Book Review: Grit
by Angela Duckworth
[Editor's note: This review of Grit follows on several articles printed in ULK 63 about the book and lessons we can glean for our organizing. This comrade offers a more in-depth review of some of the practical uses for our work, but also some criticisms of the politics of the book. We encourage readers to check out ULK 63 for more on organizing theory and practice.]
I really like this book, not just because I found lots of useful tactics and strategies for pursuing my own personal goals in life, but because I was able to see that I've already been putting many of the author's suggestions into practice, both in my capacity as a revolutionary and as someone pursuing a particular goal: my freedom. Therefore, in writing this review, I have not only tried to sum up the tactics and strategies I found most useful, but those which others might find use for as well. However, this review is not without criticism.
The author of this book, Angela Duckworth, is a professor of psychology at the University of Pennsylvania and she wrote this book to make one basic statement: success in any endeavor is dependent on the amount of time, hard work, determination, and effort that someone puts into something.

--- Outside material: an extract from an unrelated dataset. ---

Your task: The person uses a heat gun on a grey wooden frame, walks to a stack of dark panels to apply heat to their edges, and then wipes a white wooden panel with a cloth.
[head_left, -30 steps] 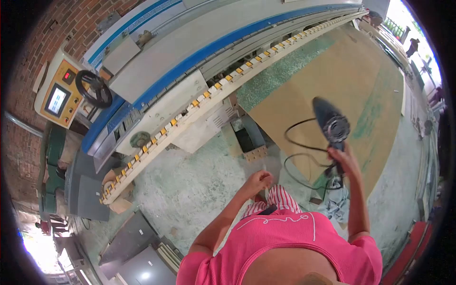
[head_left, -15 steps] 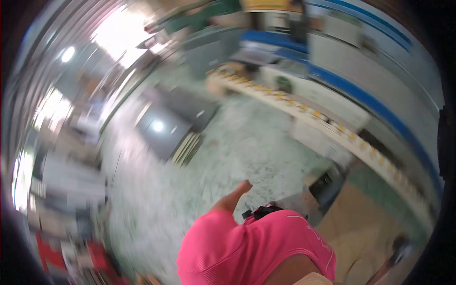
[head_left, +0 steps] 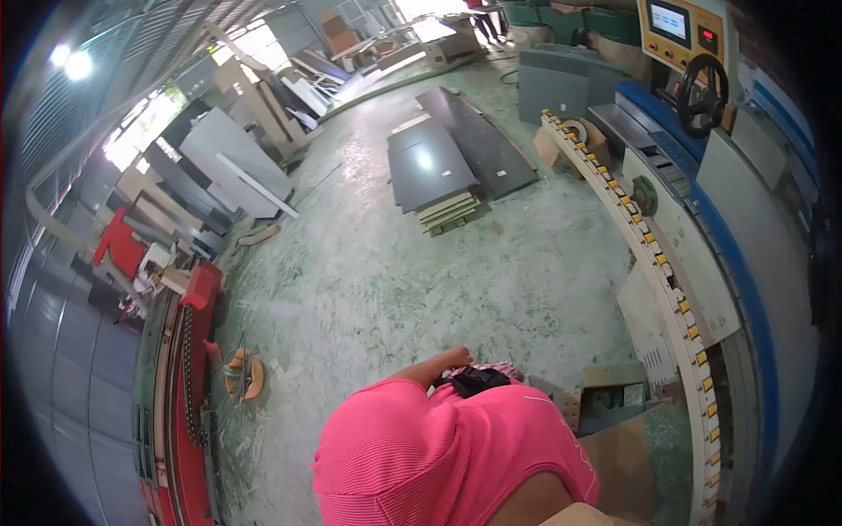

Now this concept might not seem so special or even new to someone, but to a dialectical materialist, it speaks power to truth in that it demolishes certain idealist and metaphysical notions about what it means to be gifted and blessed in bourgeois society. Of course, as a dialectical materialist, I also understand that this book must be viewed with a critical eye, as it contains both positive and negative aspects.
Professor Duckworth makes it a point to begin eir book by explaining that lofty-minded individuals aren't usually the type of people to accomplish much of anything. Rather, it's those with a "never give up" attitude that will reach a marked level of success. Professor Duckworth also successfully argues against the myth that the only thing that matters is "talent." Instead she says a bigger factor is developed skill, which is the result of consistent and continuous practice. From a Maoist perspective this means that it is people who take a materialist approach to life and who understand the dialectical interplay between people and people, and between people and their surroundings, that will go the furthest the fastest.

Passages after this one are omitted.